NEGLI ULTIMI ANNI, il tema dell’identità italiana è stata al centro di molte discussioni: basta pensare ai 50 volumi dedicati dal Muli - no a questo tema. Eppure, a questo dibattito manca ancora qualcosa. È fondato e persino divertente sostenere che la pizza, la mamma, le Alpi e la Sicilia, la Fiat e Maria Montessori - per citare solo alcuni titoli di questa collana - sono elementi dell’identità italiana. Ma non basta per capire che cosa ha fuso e continua a fondere tra di loro tali elementi. Renan ha scritto che ogni nazione è “il plebiscito di ogni giorno” scaturisce, cioè, e resta in vita perché una volontà collettiva l’alimenta quotidianamente.

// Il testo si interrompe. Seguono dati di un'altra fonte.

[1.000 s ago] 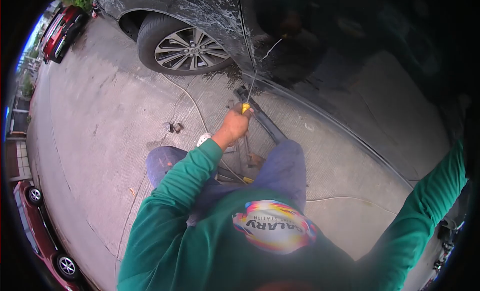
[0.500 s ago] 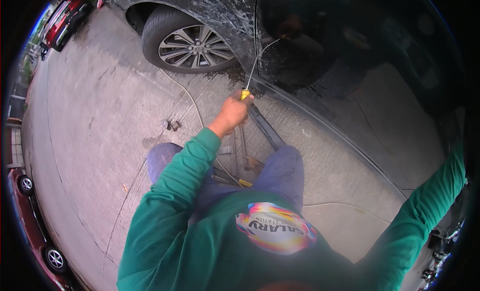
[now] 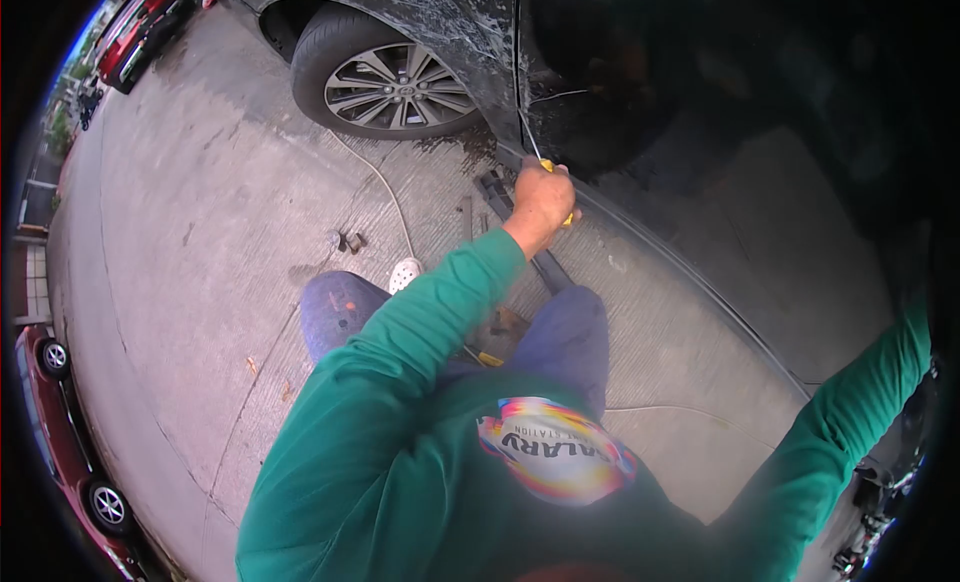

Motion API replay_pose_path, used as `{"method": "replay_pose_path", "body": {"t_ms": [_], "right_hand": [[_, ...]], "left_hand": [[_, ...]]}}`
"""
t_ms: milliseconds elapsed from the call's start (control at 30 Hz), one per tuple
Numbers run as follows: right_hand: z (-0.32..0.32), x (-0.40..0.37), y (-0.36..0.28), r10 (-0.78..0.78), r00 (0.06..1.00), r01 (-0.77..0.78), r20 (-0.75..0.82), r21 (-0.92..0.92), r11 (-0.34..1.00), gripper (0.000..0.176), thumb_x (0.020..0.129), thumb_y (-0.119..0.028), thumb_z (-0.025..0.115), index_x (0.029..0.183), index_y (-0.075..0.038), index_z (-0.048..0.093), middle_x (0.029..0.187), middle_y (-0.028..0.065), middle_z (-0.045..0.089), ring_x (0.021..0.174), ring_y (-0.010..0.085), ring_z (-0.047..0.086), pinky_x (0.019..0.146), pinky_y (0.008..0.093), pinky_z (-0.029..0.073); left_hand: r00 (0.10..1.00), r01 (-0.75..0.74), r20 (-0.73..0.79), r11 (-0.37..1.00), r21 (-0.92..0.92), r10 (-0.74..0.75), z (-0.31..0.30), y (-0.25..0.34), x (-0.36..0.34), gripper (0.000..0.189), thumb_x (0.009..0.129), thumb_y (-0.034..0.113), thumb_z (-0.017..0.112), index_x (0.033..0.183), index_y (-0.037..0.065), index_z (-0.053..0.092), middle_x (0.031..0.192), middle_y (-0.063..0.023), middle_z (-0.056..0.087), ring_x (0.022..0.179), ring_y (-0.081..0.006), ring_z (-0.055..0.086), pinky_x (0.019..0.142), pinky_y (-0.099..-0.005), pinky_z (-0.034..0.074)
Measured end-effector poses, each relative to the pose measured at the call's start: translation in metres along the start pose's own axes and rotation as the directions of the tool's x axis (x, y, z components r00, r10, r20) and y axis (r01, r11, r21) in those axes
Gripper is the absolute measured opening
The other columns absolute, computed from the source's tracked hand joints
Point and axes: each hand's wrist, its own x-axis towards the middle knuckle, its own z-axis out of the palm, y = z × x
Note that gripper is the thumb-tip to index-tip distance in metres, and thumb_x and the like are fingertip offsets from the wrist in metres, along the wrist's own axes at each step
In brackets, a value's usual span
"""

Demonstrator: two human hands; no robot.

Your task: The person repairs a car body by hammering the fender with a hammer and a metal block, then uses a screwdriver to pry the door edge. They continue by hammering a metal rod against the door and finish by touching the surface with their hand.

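1. Yellow-handled tool (image 3: 546, 165): in left hand (image 3: 545, 195), just outside the dark car door (image 3: 690, 182), near its front lower corner. Thin shaft angles up toward the door seam; can't tell if the tip touches.
2. Left fingers: closed around the handle. Most of the handle is hidden in the fist, yellow showing at both ends.
3. Right hand: out of sight. Right sleeve (image 3: 850, 422) runs into the dark right edge; finger state can't be told.
4. Pale line (image 3: 560, 95) on door: scratch, reflection or something else, unclear.
5. Wheel (image 3: 402, 87): top tucked under the fender.
6. Black bar (image 3: 495, 190) on the ground, partly behind hand and forearm.
7. White perforated shoe (image 3: 404, 274): part covered by left sleeve (image 3: 440, 302).
8. Small parts (image 3: 347, 242) on concrete, too small to identify.
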Motion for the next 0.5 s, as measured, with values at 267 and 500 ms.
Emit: {"method": "replay_pose_path", "body": {"t_ms": [267, 500], "right_hand": [[0.047, -0.004, 0.065, -0.415, 0.904, 0.421, -0.098, 0.36, 0.833, 0.058, 0.114, -0.046, 0.042, 0.137, 0.002, 0.066, 0.13, 0.0236, 0.071, 0.122, 0.0381, 0.069, 0.106, 0.0506, 0.053], [0.003, -0.026, 0.004, 0.06, 0.944, -0.002, -0.325, 0.175, 0.985, 0.057, 0.097, -0.048, 0.064, 0.127, -0.001, 0.073, 0.147, 0.0256, 0.063, 0.14, 0.0428, 0.054, 0.125, 0.0612, 0.029]], "left_hand": [[0.982, -0.04, 0.189, 0.98, 0.194, 0.003, -0.099, 0.006, 0.016, 0.02, 0.106, 0.021, 0.067, 0.116, 0.005, 0.064, 0.075, -0.0039, 0.058, 0.045, -0.017, 0.055, 0.038, -0.0335, 0.04], [0.987, 0.058, 0.135, 0.981, 0.183, -0.083, -0.03, -0.017, 0.051, 0.011, 0.108, 0.022, 0.055, 0.11, 0.012, 0.057, 0.071, -0.004, 0.055, 0.049, -0.0213, 0.057, 0.039, -0.0346, 0.046]]}}
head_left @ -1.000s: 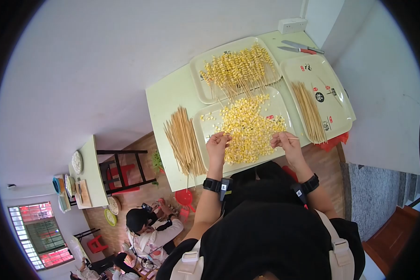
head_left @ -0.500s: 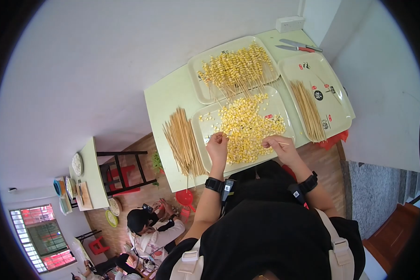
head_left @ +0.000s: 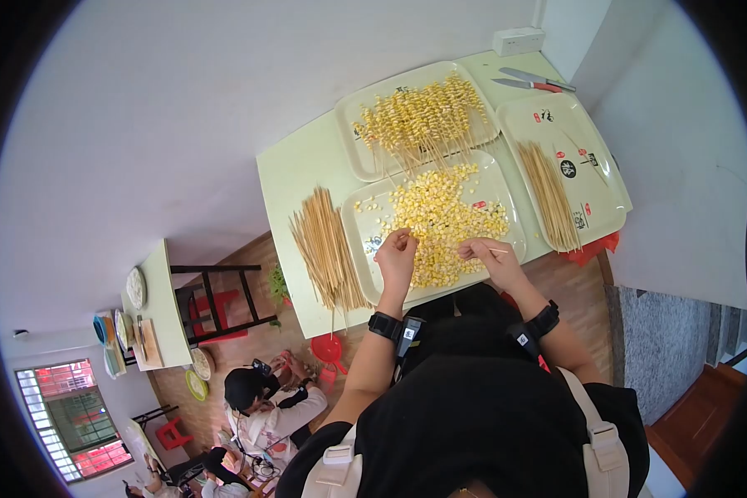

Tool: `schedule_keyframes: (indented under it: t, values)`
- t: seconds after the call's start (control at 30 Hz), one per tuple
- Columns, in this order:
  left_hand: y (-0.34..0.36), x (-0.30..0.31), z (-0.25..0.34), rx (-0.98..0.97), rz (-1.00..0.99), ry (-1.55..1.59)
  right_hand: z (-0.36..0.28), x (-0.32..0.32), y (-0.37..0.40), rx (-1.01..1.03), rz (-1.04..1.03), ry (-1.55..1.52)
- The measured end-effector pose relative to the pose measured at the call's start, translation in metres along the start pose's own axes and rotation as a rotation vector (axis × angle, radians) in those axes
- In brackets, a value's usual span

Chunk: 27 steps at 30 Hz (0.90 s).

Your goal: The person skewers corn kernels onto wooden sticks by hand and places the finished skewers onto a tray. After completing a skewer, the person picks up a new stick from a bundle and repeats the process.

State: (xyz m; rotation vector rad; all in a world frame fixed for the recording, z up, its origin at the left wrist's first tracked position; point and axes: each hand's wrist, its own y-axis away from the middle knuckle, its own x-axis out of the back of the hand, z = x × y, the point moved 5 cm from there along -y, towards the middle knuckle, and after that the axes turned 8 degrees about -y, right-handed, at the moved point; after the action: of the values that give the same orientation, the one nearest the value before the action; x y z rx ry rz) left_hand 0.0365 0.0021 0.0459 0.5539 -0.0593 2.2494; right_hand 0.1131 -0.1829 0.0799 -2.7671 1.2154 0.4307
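Observation:
Yellow corn kernels lie heaped on a cream tray in front of me. Over the tray's left part, my left hand is closed in a pinch at the edge of the heap; what its fingertips hold is too small to make out. My right hand grips a thin bamboo skewer, whose pale end sticks out to the right of the fingers. Its other end is hidden by the hand and kernels. Behind, a second tray bears many skewers threaded with corn.
Loose bamboo skewers lie left of the kernel tray. More skewers rest on a right-hand tray. Two knives lie at the table's far right corner. A person sits lower left near a red stool.
My left hand has shifted slightly right and up, its fingertips still pinched. My right hand, still on the skewer, has moved slightly left toward the heap.

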Motion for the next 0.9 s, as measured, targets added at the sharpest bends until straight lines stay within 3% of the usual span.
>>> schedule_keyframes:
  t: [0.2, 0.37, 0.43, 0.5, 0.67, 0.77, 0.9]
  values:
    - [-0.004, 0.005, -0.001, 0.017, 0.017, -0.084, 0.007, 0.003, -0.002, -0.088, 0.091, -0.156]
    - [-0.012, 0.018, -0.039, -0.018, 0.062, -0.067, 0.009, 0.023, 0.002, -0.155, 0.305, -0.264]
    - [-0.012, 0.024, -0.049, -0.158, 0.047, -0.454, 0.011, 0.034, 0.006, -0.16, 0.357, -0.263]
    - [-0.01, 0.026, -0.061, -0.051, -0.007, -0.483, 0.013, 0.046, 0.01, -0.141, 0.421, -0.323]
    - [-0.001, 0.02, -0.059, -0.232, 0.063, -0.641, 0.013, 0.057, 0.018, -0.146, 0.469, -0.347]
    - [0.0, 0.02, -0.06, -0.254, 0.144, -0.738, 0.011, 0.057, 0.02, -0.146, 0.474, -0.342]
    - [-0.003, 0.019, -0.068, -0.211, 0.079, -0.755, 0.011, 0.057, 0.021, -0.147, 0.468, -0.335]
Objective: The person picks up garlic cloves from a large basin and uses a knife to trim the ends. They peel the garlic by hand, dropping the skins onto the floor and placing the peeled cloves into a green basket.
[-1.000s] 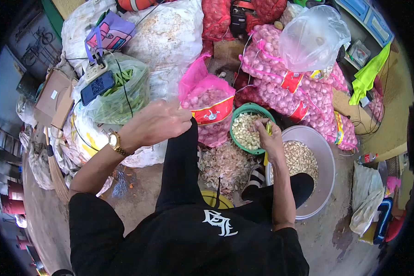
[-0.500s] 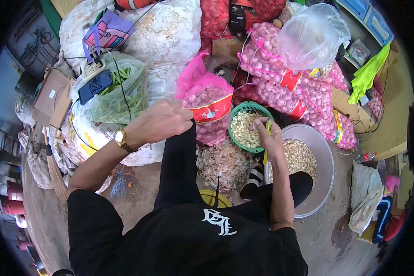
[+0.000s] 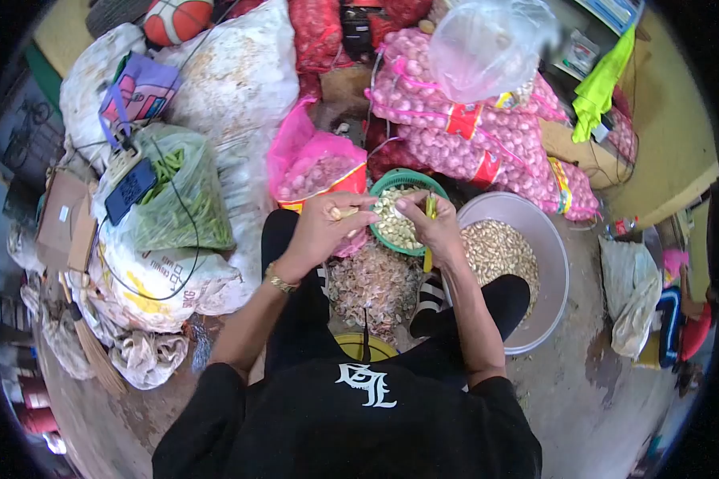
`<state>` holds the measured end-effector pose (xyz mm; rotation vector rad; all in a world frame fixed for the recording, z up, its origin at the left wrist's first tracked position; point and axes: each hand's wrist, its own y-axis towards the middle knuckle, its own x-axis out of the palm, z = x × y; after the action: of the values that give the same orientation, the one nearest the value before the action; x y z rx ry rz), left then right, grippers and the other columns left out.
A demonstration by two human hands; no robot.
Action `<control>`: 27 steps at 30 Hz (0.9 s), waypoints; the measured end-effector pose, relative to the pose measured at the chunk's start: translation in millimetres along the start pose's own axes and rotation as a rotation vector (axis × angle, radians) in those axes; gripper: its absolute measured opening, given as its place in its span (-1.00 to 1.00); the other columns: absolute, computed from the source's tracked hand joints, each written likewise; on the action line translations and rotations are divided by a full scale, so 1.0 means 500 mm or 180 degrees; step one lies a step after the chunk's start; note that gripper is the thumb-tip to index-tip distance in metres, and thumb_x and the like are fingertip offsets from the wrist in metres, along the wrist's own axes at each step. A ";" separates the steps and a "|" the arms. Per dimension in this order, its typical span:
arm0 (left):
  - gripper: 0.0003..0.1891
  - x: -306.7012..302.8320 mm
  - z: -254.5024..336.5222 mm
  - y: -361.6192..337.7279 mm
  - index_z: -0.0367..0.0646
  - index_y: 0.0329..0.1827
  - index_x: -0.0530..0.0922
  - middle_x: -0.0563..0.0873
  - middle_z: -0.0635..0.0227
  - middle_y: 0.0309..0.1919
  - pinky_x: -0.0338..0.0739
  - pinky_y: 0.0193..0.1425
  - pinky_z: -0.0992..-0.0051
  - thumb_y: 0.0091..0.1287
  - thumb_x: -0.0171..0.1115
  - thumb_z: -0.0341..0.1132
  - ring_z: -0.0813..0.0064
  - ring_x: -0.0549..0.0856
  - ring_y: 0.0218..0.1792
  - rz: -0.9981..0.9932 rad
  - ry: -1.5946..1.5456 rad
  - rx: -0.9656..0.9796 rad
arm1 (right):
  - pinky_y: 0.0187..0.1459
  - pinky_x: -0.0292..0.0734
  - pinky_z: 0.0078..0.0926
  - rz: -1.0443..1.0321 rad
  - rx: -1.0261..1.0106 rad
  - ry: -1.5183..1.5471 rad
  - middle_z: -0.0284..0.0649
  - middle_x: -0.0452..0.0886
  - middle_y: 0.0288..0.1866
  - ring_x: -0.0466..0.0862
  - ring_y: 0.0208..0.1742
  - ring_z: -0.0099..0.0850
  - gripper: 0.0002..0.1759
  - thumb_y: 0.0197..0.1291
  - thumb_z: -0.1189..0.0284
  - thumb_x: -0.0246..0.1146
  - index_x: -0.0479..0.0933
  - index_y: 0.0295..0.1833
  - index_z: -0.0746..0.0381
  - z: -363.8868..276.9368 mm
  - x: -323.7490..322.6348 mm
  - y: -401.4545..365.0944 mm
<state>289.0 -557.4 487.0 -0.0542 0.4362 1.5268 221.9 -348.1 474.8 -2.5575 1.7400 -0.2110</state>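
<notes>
My left hand (image 3: 327, 227) is closed, pinching a pale garlic clove (image 3: 343, 213) between thumb and fingers. Close to its right, my right hand (image 3: 433, 223) grips a small yellow knife (image 3: 429, 209); its blade is hard to make out. Just beyond and between both hands, a green basket (image 3: 411, 177) holds peeled garlic cloves (image 3: 395, 217). A heap of papery garlic skins (image 3: 375, 287) lies on the floor beneath my hands. To the right, a large whitish basin (image 3: 553, 279) contains many cloves (image 3: 499, 255).
A pink mesh bag of garlic (image 3: 319, 168) stands open ahead, with more stacked garlic bags (image 3: 487, 128) behind. White sacks (image 3: 232, 88) fill the left, bearing a bag of green vegetables (image 3: 180, 199) and a phone (image 3: 130, 191). A yellow container (image 3: 359, 347) sits between my legs.
My left hand has come down and right, from above my knee to beside my right hand, and a clove now shows in it. The view has shifted; the right hand still holds the knife.
</notes>
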 end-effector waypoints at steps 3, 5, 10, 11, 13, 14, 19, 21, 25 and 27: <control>-0.76 0.075 -0.001 0.020 -0.34 -0.04 0.69 0.74 0.42 -0.30 0.52 -0.20 0.64 0.29 0.38 -0.40 0.70 0.65 -0.32 0.0122 -0.1071 -0.0344 | -0.41 0.36 -0.68 0.0081 -0.0446 0.0308 -0.50 0.60 -0.45 0.49 -0.45 -0.73 -0.86 0.25 0.37 0.41 0.65 -0.25 0.21 -0.015 0.020 -0.005; -0.76 0.100 -0.013 0.031 -0.33 0.00 0.67 0.71 0.45 -0.37 0.47 -0.36 0.69 0.33 0.35 -0.40 0.75 0.61 -0.44 0.0420 -0.1552 -0.0362 | -0.35 0.41 -0.67 0.0255 -0.0561 0.0302 -0.45 0.65 -0.41 0.53 -0.41 -0.72 -0.87 0.26 0.40 0.39 0.66 -0.24 0.24 0.003 0.014 0.005; -0.79 0.119 -0.033 0.049 -0.26 -0.08 0.70 0.66 0.53 -0.44 0.24 -0.57 0.73 0.32 0.37 -0.33 0.85 0.47 -0.58 0.0626 -0.2011 -0.0655 | -0.24 0.48 -0.66 0.0592 -0.0683 0.0116 -0.40 0.70 -0.33 0.58 -0.32 -0.70 -0.83 0.35 0.40 0.31 0.67 -0.20 0.29 0.013 0.024 0.007; -0.78 0.116 -0.034 0.051 -0.23 -0.07 0.68 0.63 0.54 -0.48 0.21 -0.61 0.74 0.32 0.37 -0.29 0.84 0.47 -0.60 0.0530 -0.2313 -0.0891 | -0.22 0.49 -0.65 0.0657 -0.0779 0.0163 -0.39 0.70 -0.33 0.58 -0.31 -0.69 -0.83 0.37 0.40 0.28 0.66 -0.19 0.29 0.014 0.026 0.008; -0.76 0.109 -0.036 0.054 -0.21 -0.07 0.67 0.60 0.55 -0.52 0.18 -0.66 0.75 0.33 0.37 -0.25 0.82 0.47 -0.63 0.0429 -0.2621 -0.1135 | -0.21 0.50 -0.65 0.0514 -0.0806 0.0216 -0.37 0.70 -0.33 0.59 -0.31 -0.67 -0.83 0.39 0.41 0.26 0.66 -0.16 0.30 0.007 0.021 0.008; -0.76 0.104 -0.034 0.055 -0.18 -0.08 0.65 0.57 0.56 -0.55 0.15 -0.68 0.76 0.34 0.35 -0.22 0.81 0.47 -0.64 0.0291 -0.2937 -0.1287 | -0.19 0.51 -0.65 0.0365 -0.0835 0.0277 -0.36 0.70 -0.33 0.60 -0.31 -0.65 -0.82 0.41 0.41 0.23 0.66 -0.13 0.30 0.004 0.018 0.009; -0.77 0.097 -0.059 0.064 -0.16 -0.03 0.57 0.48 0.53 -0.60 0.19 -0.72 0.69 0.43 0.22 -0.19 0.73 0.42 -0.67 -0.0256 -0.3717 -0.1593 | -0.17 0.53 -0.64 0.0197 -0.0763 0.0195 -0.33 0.70 -0.32 0.62 -0.29 -0.62 -0.82 0.41 0.42 0.23 0.64 -0.11 0.32 -0.014 0.012 0.008; -0.79 0.098 -0.059 0.067 -0.12 -0.12 0.55 0.45 0.55 -0.59 0.14 -0.72 0.70 0.43 0.23 -0.16 0.74 0.40 -0.64 -0.0391 -0.4065 -0.1892 | -0.17 0.53 -0.64 0.0136 -0.0808 0.0216 -0.34 0.70 -0.32 0.63 -0.29 -0.62 -0.82 0.39 0.42 0.26 0.64 -0.12 0.33 -0.018 0.011 0.012; -0.76 0.101 -0.075 0.067 -0.09 -0.15 0.53 0.46 0.56 -0.57 0.11 -0.70 0.71 0.43 0.24 -0.10 0.74 0.41 -0.61 -0.0582 -0.3927 -0.1945 | -0.19 0.52 -0.64 0.0156 -0.1110 -0.0121 -0.38 0.68 -0.35 0.60 -0.31 -0.65 -0.83 0.31 0.40 0.34 0.63 -0.20 0.32 0.008 0.002 0.030; -0.72 0.107 -0.091 0.069 -0.07 -0.11 0.54 0.48 0.56 -0.53 0.12 -0.71 0.72 0.43 0.24 -0.04 0.73 0.41 -0.61 -0.0384 -0.4126 -0.2018 | -0.21 0.51 -0.64 0.0141 -0.1056 -0.0002 -0.39 0.67 -0.37 0.59 -0.32 -0.67 -0.82 0.29 0.39 0.37 0.63 -0.23 0.31 0.013 -0.012 0.040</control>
<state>243.6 -518.2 436.8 0.3924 -1.0561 1.2302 202.0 -350.1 465.5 -2.7285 1.9769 0.0890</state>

Non facile definire i modi e le forme in cui tale identità si manifesta. Ma nel clima che - inaspettatamente - abbiamo respirato il 17 marzo nelle città italiane ci ha mostrato che l’Italia è (ancora) viva, a dispetto di tanti annunci prematuri della sua fine. C’ è qualcosa, cioè, che continua a tenere insieme la pizza e la mamma, le Alpi e la Sicilia, la Fiat e Maria Montessori e tante altre cose ancora più importanti. È per questo che converrebbe rivisitare senza retorica ma con maggiore attenzione il Risorgimento italiano. Nel periodo tra il 1815 e il 1861, infatti, qualcuno ha fuso i diversi elementi dell’ identità italiana - anche se mancavano ancora la Fiat e Maria Montessori - plasmando un nuovo sentimento collettivo, il sentimento patriottico.
Non è stata una fiammata emotiva destinata a spegnersi rapidamente, ma una costruzione culturale, artistica, poetica capace di ispirare un nuovo corso politico, di mobilitare tanti giovani fino al sacrificio di se stessi, di creare un nuovo Stato. È il cosiddetto discorso risorgimentale, una di quelle creazioni culturali che secondo qualcuno non servono a niente e, soprattutto, non danno da mangiare. Chi lo sostiene, però, non ha capito nulla della civiltà italiana - e forse anche delle altre civiltà - perché proprio questa costruzione culturale ha prodotto, a valanga, conseguenze che durano fino ad oggi. Possono non piacere, naturalmente, tanti aspetti del Risorgimento. Ma coloro che oggi lo criticano, sarebbero capaci di fare qualcosa di storicamente altrettanto rilevante?